On the radically transparent Effective Altruism Forum, some posters flogged themselves for being duped by Bankman-Fried while others scrambled to rationalize his behavior. A user called Geuss posited that by making himself look as guilty and unprincipled as possible to Piper, Bankman-Fried was actually protecting the reputation of effective altruism, which could now distance itself from him more easily. (Piper is an effective altruist, and Vox — which, along with this magazine, is owned by Vox Media — has an EA-inspired vertical that received a reporting grant from Bankman-Fried’s family foundation.) Another poster suggested the movement should have at the very least funded a kind of ombudsman: “I think ‘Is SBF doing fraud’ was worth at least one person thinking about full time.”
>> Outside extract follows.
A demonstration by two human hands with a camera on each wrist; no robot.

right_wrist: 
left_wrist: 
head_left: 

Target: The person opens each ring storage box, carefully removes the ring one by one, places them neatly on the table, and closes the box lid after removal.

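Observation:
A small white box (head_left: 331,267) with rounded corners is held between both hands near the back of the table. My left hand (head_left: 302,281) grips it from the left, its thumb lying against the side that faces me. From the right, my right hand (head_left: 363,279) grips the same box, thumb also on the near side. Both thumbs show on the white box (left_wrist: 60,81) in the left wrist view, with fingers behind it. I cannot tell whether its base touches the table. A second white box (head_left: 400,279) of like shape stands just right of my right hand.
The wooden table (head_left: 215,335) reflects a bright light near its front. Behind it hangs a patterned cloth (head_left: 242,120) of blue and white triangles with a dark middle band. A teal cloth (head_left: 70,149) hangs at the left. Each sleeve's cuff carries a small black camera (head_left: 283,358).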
At the bar, Schwartz is joined by two other effective altruists, who are drinking hard ciders: Vaishnav Sunil and Jacob Eliosoff. Sunil, 30, was the president of the Effective Altruism club at MIT’s business school before he graduated in May. He’d decided to abandon a career in venture capital to work on pandemic preparedness and remains unshaken in his convictions about the movement’s virtues. Eliosoff, 48, runs a crypto investment fund and is still motivated by EA’s “earn to give” philosophy. That said, he suggests to Schwartz that Will MacAskill — the Oxford philosopher who leads the effective-altruism community and until recently co-led the Future Fund, a major branch of the FTX Foundation — must feel unbearably humiliated. Schwartz rejects the word.
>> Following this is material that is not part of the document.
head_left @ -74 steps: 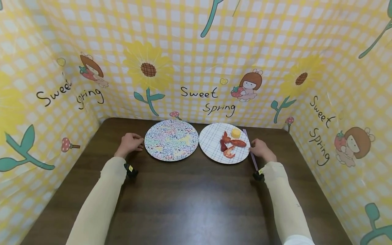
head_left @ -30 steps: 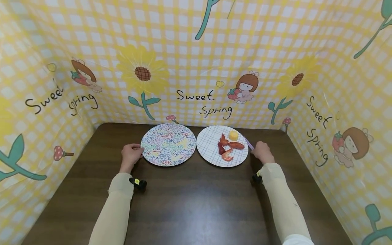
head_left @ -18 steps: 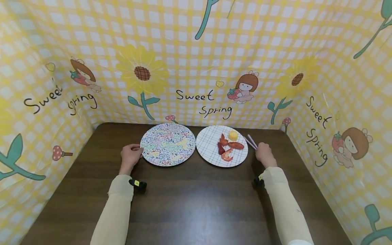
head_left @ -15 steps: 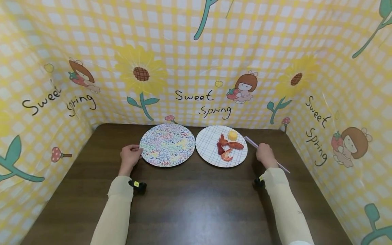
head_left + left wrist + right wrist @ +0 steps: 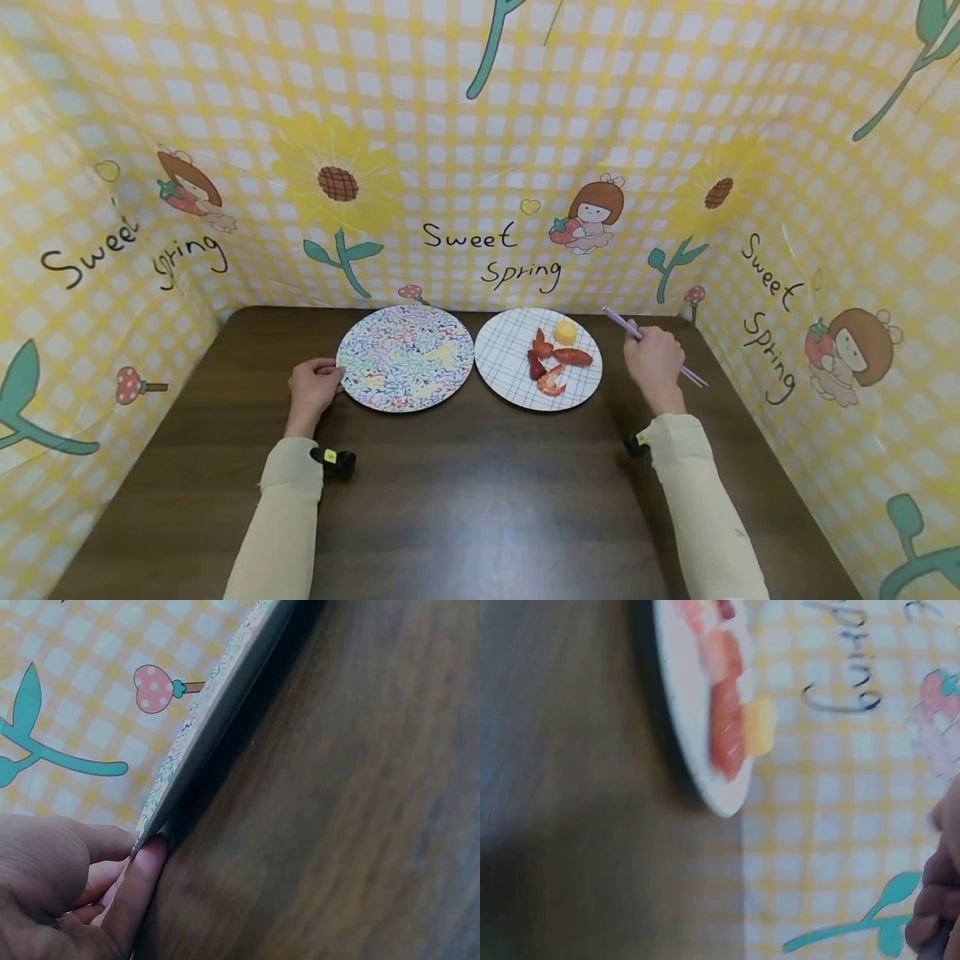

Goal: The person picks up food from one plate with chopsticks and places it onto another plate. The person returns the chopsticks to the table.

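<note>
Left fingers [image 5: 135,892] around squiggle-patterned plate edge [image 5: 206,724]

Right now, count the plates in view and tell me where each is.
2. The speckled plate is on the left, pinched at its edge by the left hand; the checked plate, bearing food, lies just right of it. None looks hidden.

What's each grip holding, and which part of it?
The right grip holds the purple chopsticks around their middle. The left grip pinches the squiggly-patterned plate by its left edge.
</note>
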Available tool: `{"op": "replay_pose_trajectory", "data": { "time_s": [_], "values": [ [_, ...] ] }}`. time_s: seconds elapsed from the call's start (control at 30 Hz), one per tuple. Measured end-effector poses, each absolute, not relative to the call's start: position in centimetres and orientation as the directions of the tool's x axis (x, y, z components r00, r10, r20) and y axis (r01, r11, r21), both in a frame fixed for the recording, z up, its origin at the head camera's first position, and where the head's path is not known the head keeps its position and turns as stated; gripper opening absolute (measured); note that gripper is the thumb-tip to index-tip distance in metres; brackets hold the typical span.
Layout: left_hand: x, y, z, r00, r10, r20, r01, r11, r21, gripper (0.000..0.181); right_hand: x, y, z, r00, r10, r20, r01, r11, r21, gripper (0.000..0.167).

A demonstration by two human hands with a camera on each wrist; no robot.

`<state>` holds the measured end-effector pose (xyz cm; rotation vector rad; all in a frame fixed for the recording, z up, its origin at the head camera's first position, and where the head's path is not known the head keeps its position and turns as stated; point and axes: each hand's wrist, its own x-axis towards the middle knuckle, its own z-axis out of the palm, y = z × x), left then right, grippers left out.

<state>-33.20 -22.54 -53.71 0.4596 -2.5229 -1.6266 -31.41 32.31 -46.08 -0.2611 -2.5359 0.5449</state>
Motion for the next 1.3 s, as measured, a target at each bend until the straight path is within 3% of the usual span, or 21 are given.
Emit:
{"op": "replay_pose_trajectory", "data": {
  "time_s": [0.1, 0.23, 0.33, 0.43, 0.63, 0.8, 1.07, 1.3],
  "values": [
    [-33.1, -22.7, -53.8, -0.949, -0.306, -0.078, -0.198, 0.384, 0.902, 0.040, -31.3, 31.5, -45.2, -0.813, 0.230, 0.534, -0.055, 0.884, -0.465, 0.058],
    [-33.0, -22.5, -53.8, -0.946, -0.316, -0.071, -0.200, 0.398, 0.895, 0.039, -30.8, 30.7, -44.1, -0.790, 0.151, 0.595, -0.152, 0.891, -0.428, 0.059],
    [-33.1, -22.3, -53.8, -0.944, -0.325, -0.055, -0.193, 0.412, 0.891, 0.038, -30.4, 30.3, -43.4, -0.822, 0.170, 0.543, -0.112, 0.887, -0.448, 0.064],
    [-33.1, -22.3, -53.9, -0.942, -0.334, -0.043, -0.189, 0.419, 0.888, 0.037, -30.0, 29.9, -43.0, -0.883, 0.183, 0.433, -0.100, 0.827, -0.554, 0.067],
    [-33.0, -22.1, -53.8, -0.938, -0.344, -0.027, -0.179, 0.419, 0.890, 0.036, -30.1, 29.6, -43.0, -0.935, 0.068, 0.347, -0.205, 0.697, -0.688, 0.049],
    [-32.9, -22.0, -53.8, -0.940, -0.341, -0.025, -0.172, 0.409, 0.896, 0.037, -30.0, 29.2, -43.2, -0.937, -0.011, 0.349, -0.270, 0.655, -0.706, 0.045],
    [-32.8, -22.4, -54.2, -0.939, -0.341, -0.034, -0.179, 0.404, 0.897, 0.036, -30.2, 27.8, -45.0, -0.881, -0.247, 0.404, -0.459, 0.657, -0.598, 0.038],
    [-33.0, -22.3, -54.1, -0.943, -0.332, -0.036, -0.177, 0.407, 0.896, 0.036, -30.6, 27.1, -45.6, -0.898, -0.232, 0.374, -0.432, 0.624, -0.651, 0.044]
  ]
}}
“In my eyes it’s more heartbreaking than humiliating, because I think people are constantly blindsided by the actions of people they’re very close to,” she says. “People who have been married 40 years find out their spouse has cheated the entire time.”

Even before the implosion of SBF, fissures had developed in the movement over its newfound wealth — and its pivot away from prosaic issues like animal rights to splashier “long-termist” concerns over, say, artificial intelligence. Eliosoff argues it’s a mistake to draw a connection between those debates and the FTX debacle. The issue is his possibly “committing major crimes, defrauding customers of $8 billion, lying constantly,” he says. “These are deeper issues than spending too much money on your mansion. You can say maybe the mentality of one led to the other in some way, but they are, to me, fundamentally pretty separate.”
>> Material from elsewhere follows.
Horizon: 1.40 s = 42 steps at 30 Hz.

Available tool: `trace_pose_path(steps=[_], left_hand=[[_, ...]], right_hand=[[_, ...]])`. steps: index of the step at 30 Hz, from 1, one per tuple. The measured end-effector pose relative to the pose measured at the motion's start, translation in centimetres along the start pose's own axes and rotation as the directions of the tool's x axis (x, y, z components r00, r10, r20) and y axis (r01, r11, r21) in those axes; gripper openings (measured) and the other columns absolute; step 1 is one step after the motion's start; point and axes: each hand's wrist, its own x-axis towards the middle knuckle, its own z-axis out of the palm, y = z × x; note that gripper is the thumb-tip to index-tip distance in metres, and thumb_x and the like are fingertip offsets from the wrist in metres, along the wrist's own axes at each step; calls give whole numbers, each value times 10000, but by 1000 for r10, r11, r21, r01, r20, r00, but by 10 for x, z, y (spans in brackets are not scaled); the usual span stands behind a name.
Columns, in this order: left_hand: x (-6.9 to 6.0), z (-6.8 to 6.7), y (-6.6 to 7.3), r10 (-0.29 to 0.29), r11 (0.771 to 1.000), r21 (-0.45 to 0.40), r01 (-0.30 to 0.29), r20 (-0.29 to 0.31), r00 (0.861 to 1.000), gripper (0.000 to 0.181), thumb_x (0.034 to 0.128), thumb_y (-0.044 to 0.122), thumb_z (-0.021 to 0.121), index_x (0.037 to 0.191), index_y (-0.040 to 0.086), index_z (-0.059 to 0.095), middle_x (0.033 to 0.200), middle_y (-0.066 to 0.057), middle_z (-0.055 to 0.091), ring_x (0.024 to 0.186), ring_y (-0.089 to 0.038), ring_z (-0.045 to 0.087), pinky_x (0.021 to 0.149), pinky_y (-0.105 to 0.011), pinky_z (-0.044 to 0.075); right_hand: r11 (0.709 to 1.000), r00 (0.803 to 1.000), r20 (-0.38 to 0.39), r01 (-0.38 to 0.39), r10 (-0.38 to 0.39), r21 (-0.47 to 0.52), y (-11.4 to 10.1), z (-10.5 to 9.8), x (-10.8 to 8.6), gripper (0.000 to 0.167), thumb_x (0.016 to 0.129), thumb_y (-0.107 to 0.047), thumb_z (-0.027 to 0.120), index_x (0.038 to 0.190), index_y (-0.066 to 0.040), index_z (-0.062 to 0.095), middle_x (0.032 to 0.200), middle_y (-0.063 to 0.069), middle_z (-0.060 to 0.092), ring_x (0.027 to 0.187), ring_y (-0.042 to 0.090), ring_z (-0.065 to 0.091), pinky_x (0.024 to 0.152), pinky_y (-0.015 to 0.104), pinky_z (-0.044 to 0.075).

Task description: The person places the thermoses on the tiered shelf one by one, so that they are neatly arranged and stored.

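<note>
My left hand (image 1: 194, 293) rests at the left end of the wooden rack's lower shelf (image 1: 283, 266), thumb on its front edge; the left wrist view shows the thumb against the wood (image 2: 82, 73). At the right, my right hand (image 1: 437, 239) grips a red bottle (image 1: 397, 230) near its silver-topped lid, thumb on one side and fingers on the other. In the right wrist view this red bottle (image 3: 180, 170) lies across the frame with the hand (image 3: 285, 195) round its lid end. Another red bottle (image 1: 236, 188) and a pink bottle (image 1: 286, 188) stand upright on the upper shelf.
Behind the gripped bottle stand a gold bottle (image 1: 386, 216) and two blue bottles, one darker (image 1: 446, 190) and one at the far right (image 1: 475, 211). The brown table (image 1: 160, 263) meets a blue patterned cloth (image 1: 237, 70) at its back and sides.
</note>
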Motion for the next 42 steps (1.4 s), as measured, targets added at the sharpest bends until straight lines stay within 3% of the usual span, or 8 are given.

Anyways, Schwartz says, despite all the earn-to-give talk, Bahamian compounds are the exception in her world. “I can’t think of any EAs who are living in the lap of luxury,” she says. “I can think of many, though, who are buying dried beans instead of canned to have more money to donate.” On November 10, MacAskill and his team posted on the EA forum that the Future Fund was unlikely to honor many of its committed grants. Schwartz says a planned EA co-working space in New York may be on hold. “I think for a lot of us,” she says, “the thought is really just, We have a much more limited ability to alleviate suffering and improve the world than we thought we did a week and a half ago.

The jukebox is playing Miley Cyrus’s “Prisoner.” Schwartz clarifies that while she feels betrayed, she isn’t here to pass judgment on Bankman-Fried. “I am not making the claim that Sam is fundamentally bad. I think the biggest lesson here is that people are unpredictable and people who are in intense circumstances are even more unpredictable,” she says.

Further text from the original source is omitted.